Dataset items

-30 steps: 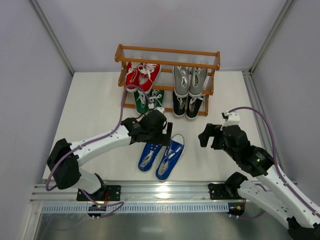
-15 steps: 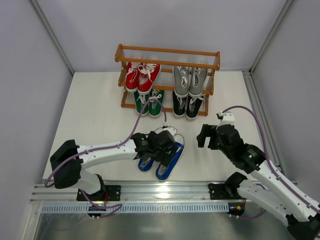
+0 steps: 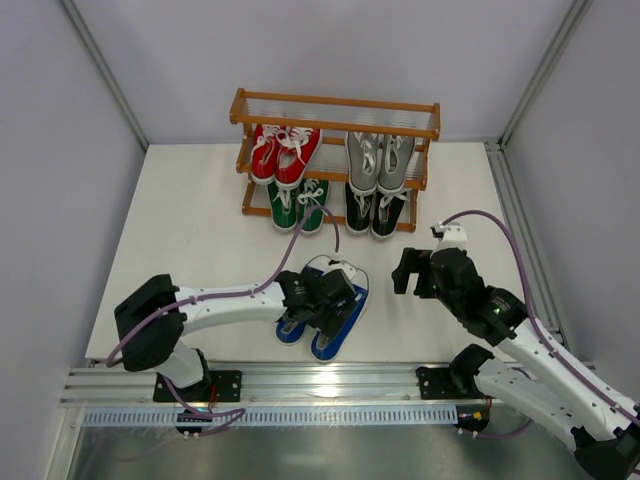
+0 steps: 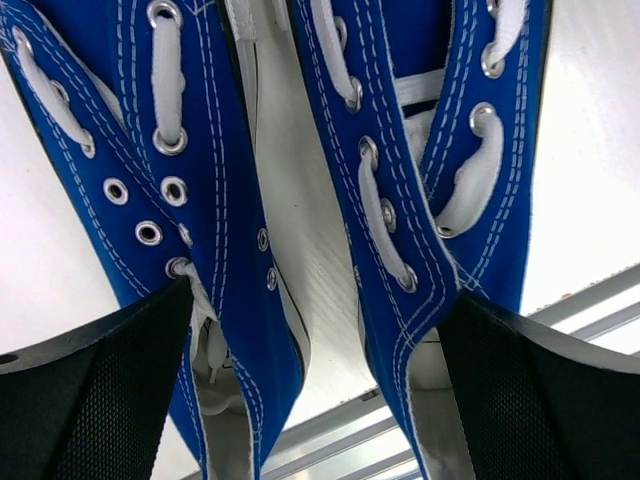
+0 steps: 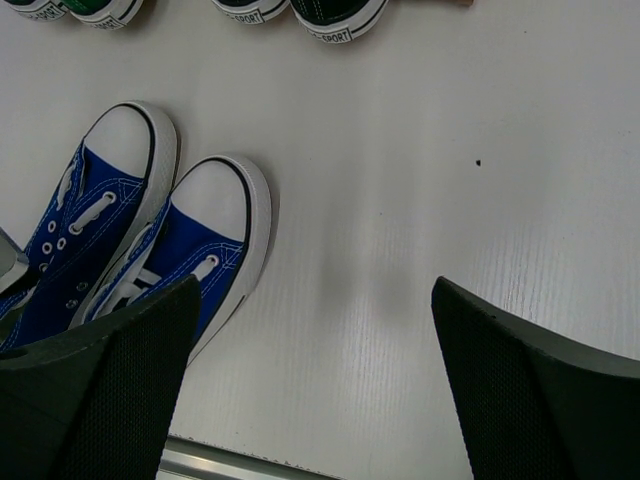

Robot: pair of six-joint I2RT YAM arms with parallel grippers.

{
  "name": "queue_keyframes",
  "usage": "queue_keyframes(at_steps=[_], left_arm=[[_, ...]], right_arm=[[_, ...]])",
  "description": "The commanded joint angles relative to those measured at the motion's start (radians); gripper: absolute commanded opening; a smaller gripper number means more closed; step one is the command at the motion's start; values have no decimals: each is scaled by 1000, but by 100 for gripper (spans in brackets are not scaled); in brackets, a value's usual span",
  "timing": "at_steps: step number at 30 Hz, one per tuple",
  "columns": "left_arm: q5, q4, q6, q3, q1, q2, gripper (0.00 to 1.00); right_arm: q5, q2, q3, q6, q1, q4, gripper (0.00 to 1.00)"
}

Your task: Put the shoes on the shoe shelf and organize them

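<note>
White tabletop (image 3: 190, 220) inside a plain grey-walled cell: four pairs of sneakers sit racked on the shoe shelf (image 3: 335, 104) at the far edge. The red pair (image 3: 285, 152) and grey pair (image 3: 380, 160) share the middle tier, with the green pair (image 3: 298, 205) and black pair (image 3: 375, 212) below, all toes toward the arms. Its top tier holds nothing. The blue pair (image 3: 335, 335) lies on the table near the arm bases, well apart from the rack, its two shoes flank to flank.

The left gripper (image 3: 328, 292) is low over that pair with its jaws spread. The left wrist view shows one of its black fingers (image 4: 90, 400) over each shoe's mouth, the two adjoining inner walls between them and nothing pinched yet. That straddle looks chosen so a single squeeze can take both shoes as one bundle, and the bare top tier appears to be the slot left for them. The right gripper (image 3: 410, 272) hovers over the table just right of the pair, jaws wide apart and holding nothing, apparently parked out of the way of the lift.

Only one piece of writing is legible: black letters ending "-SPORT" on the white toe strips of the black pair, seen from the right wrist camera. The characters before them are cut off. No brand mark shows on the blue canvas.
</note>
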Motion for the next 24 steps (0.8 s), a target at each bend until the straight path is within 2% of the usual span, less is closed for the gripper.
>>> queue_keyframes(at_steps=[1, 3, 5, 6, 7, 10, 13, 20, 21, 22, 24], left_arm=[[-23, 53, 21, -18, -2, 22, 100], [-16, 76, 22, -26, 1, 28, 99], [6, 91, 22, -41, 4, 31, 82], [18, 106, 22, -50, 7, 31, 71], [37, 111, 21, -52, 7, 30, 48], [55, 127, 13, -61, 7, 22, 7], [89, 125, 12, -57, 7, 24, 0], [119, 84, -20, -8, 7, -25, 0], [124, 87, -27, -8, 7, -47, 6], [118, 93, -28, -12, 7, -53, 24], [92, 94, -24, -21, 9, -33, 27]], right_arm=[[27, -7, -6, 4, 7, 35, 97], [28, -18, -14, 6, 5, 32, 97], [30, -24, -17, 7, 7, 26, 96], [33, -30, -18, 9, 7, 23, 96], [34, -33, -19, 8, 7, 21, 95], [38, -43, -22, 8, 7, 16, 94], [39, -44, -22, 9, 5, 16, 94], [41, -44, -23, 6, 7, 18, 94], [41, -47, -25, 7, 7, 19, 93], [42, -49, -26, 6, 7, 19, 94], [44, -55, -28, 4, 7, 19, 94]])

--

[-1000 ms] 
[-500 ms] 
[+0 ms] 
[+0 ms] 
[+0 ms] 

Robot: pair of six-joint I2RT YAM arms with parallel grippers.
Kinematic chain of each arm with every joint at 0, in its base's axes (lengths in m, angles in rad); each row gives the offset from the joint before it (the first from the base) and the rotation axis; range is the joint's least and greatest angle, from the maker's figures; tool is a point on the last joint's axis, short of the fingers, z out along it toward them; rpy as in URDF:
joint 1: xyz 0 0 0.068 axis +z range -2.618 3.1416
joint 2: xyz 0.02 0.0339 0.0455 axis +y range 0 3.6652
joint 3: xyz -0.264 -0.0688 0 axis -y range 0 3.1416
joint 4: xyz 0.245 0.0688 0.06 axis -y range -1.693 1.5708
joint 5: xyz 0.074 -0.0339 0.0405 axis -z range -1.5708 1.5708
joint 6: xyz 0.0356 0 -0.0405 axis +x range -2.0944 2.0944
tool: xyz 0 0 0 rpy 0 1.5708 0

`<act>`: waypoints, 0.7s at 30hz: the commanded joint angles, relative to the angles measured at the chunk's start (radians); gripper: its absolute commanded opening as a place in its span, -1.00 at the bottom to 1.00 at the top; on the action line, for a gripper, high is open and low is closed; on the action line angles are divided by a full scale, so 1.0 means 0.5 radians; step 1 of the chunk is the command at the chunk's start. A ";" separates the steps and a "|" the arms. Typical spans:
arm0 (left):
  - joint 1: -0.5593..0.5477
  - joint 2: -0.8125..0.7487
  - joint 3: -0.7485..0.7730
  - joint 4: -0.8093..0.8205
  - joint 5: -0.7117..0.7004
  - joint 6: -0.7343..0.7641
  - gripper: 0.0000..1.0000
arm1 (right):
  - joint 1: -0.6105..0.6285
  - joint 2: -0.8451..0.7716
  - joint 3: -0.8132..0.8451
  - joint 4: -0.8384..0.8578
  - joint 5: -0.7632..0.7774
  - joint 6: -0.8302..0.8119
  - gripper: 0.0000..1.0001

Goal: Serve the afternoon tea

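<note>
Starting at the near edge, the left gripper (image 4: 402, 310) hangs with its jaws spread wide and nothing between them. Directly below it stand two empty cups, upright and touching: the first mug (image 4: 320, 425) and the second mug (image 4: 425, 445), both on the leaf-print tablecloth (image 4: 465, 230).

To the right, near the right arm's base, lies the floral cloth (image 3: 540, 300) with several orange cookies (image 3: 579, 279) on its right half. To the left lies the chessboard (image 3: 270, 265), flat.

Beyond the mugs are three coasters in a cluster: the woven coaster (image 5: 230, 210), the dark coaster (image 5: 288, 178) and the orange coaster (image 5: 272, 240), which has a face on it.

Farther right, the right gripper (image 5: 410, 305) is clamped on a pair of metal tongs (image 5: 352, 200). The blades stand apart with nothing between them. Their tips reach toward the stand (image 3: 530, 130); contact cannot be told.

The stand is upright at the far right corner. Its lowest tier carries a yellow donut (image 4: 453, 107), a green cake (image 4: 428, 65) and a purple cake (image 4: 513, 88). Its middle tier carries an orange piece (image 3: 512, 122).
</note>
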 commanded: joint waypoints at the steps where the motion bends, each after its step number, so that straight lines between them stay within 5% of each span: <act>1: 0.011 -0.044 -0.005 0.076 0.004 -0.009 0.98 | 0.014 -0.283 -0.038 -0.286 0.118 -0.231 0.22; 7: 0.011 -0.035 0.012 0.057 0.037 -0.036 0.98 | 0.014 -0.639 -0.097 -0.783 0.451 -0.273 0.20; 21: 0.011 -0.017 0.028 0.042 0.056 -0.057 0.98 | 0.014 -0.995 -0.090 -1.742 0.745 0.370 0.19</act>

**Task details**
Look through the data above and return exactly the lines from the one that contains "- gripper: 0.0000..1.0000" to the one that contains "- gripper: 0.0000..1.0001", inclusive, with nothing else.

**Task solution**
  - gripper: 0.0000..1.0000
arm1 (right):
  - joint 1: -0.6105..0.6285
  - joint 2: -0.8451..0.7716
  - joint 3: -0.8132..0.8451
  - joint 4: -0.8384..0.8578
  - joint 5: -0.7632..0.7774
  - joint 6: -0.8302..0.8119
  - gripper: 0.0000..1.0001

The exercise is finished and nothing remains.